For an Omicron 2021 redux to happen, SARS-CoV-2 might need to undergo a substantial genetic makeover—which Abdool Karim thinks would be very difficult for the virus to manage. In theory, there are only so many ways that SARS-CoV-2 can scramble its appearance while retaining its ability to latch onto our cells; by now, its options should be somewhat slimmed. And the longer the Omicron line of succession persists, the tougher it may be to upend. “It’s just getting harder to compete,” Hill told me.

But the world has gotten overconfident before. Even if SARS-CoV-2 doesn’t produce a brand-new version of itself, low uptake of the bivalent vaccine could allow our defenses to wither, driving a surge all the same, Truelove told me. Our transmission-dampening behaviors, too, are slacker than they’ve been since the pandemic’s start. This time last year, 50 to 60 percent of Americans were regularly wearing masks. The latest figures, many of them several months old, are closer to 30 percent. “The more opportunities you give the virus to get into somebody,” Hill said, “the more chances you give it to get the group of mutations that could help it take off.” Immunocompromised people who remain chronically infected with older variants, such as Alpha or Delta, could also become the sites of new viral offshoots. (That may be how the world got Omicron to begin with.)

Going on probability alone, “it seems more likely that we’ll keep going with these subvariants of Omicron rather than dealing with something wholly brand-new,” says Maia Majumder, an epidemiologist at Boston Children’s Hospital. But Lauren Ancel Meyers, an infectious-disease modeler at the University of Texas at Austin, warns that plenty of uncertainty remains. “What we don’t have is a really data-driven model right now that tells us if, when, where, and what kind of variants will be emerging in the coming months and years,” she told me. Our window into the future is only getting foggier, too, as fewer people submit their test results—or take any test at all—and surveillance systems continue to go offline.

It wouldn’t take another Omicron-type event to hurl us into disarray. Maybe none of the Omicron subvariants currently jockeying for control will surge ahead of the pack. But several of them might yet drive regional epidemics, Majumder told me, depending on the local nitty-gritty of who’s susceptible to what. And as winter looms, some of the biggest holes in our COVID shield remain unpatched. People who are immunocompromised are losing their last monoclonal-antibody treatments, and although powerful drugs exist to slash the risk of severe disease and death, useful preventives and treatments for long COVID remain sparse.

[Read: The end of Evusheld]

Our nation’s capacity to handle new COVID cases is also low, Majumder said. Already, hospitals around the country are being inundated with other respiratory viruses—RSV, flu, rhinovirus, enterovirus—all while COVID is still kicking in the background. “If flu has taken over hospital beds,” says Srini Venkatramanan, an infectious-disease modeler at the University of Virginia, even a low-key wave will “feel like it’s having a much bigger impact.”

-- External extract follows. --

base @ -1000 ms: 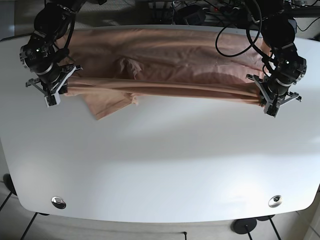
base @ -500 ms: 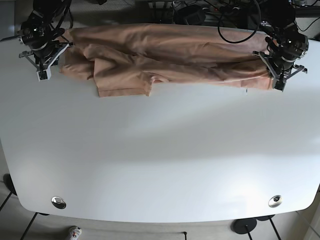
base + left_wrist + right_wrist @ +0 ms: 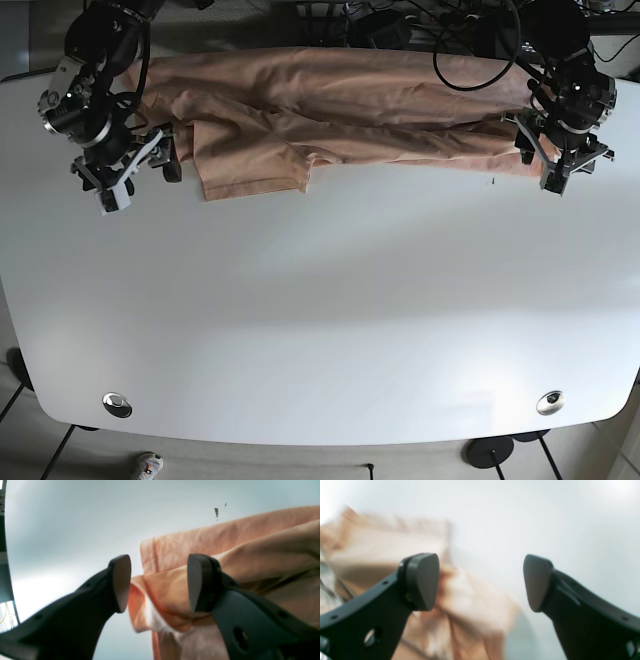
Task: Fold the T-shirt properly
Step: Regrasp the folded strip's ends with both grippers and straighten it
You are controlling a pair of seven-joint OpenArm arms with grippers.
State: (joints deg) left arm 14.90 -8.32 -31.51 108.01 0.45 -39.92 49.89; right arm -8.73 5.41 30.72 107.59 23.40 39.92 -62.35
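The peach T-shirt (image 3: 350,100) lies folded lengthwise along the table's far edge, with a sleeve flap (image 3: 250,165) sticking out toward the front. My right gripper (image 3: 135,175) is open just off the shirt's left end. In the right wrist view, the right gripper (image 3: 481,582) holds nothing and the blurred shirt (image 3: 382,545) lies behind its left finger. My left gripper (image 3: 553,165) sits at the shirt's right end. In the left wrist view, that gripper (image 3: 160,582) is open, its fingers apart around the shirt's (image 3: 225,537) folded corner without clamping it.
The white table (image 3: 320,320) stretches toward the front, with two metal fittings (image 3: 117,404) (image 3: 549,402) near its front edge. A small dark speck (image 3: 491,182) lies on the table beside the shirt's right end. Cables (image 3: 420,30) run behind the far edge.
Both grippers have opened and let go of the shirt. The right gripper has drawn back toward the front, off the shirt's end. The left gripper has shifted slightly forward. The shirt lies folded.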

As the country approaches its second holiday season with Omicron on deck, this version of the virus may “feel familiar,” Majumder pointed out. “I think people perceive the current circumstances to be safer than they were last year,” she said—and certainly, some of them are. But the fact that Omicron has lingered is not entirely a comfort. It is also, in its way, a reminder of how bad things once were, and how bad they could still get.